The number of calls tapered off as the city enacted a moratorium on evictions and the CARES Act approved by Congress resulted in people who had lost work receiving an additional $600 per week in unemployment benefits. On June 1 the LAPD responded to just one landlord-tenant dispute call, according to department data.  

The enhanced unemployment benefits expired for Californians on July 25. The first time rent was due after those payments stopped was Aug. 1. Although California residents who are out of work are eligible to receive up to three weeks of additional $300-per-week benefits, according to the Employment Development Department, many eligible recipients had not been able to access those funds before September’s rent was due. 

State and city leaders are racing to help at-risk tenants. Gov. Gavin Newsom on Sept. 23 signed an executive order allowing local governments to halt evictions until March 31, 2021, for people who lost work due to the coronavirus pandemic.

Not enough rent assistance available

The City of Los Angeles established a $100 million Emergency Renters Assistance Subsidy program to assist with rent payments for those who lost income due to the pandemic. The Los Angeles County Development Authority also established a $100 million program to help people pay their rent. 

But the scope of these initiatives does not appear adequate to address the rising level of economic distress. The demand for assistance for both programs quickly exceeded the money available.  

Additionally, on Sept. 23 the City Council approved allocating $10 million to a legal defense fund to help city residents who are at risk of losing their housing. The program will allow those who are at 80% or below of the area median income to receive free legal representation when facing eviction or negotiating with a landlord.

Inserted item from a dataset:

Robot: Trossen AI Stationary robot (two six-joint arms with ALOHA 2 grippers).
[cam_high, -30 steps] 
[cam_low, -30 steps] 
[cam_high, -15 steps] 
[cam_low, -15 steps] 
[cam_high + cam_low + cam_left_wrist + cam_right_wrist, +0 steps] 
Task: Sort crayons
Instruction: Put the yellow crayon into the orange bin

“Despite tenant protections we put in place during COVID-19, there are still some landlords who are trying to illegally evict tenants, and we cannot let that happen,” Council President Nury Martinez said.

Housing unaffordability hits home

The LAPD responded to 5,216 calls for service for landlord-tenant disputes from Jan. 1 – Sept. 1 of this year. The vast majority of calls came through the 77th Street Station, which covers neighborhoods such as Hyde ParkVermont Square and Manchester Square

The Los Angeles Tenant Union, a member-funded housing-rights organization, has resorted to organizing rapid response teams to stop illegal evictions and lockouts. On Sept. 23, the organization mobilized its Hollywood local division to support a tenant who was resisting eviction in the 1000 block of Beacon Ave. in Hollywood.

Landlords’ groups have argued that they too need governmental support. They maintain that many landlords own just a small number of properties, and that they need rental income to in turn pay their mortgage and property taxes. 

More than 57% of renters in Los Angeles are cost-burdened and pay more than 30% of their income on rent, according to a State of the Nation housing report released by Harvard’s Joint Center for Housing Studies. The study found that most low-income households pay more than half of their income for housing. Angelenos who earn $30,000-$45,000 often spend more than 70% of their income on rent.

How we did it: We examined data from the LAPD on service calls involving disputes between landlords and tenants from Jan. 1, 2020 – Sept. 1, 2020.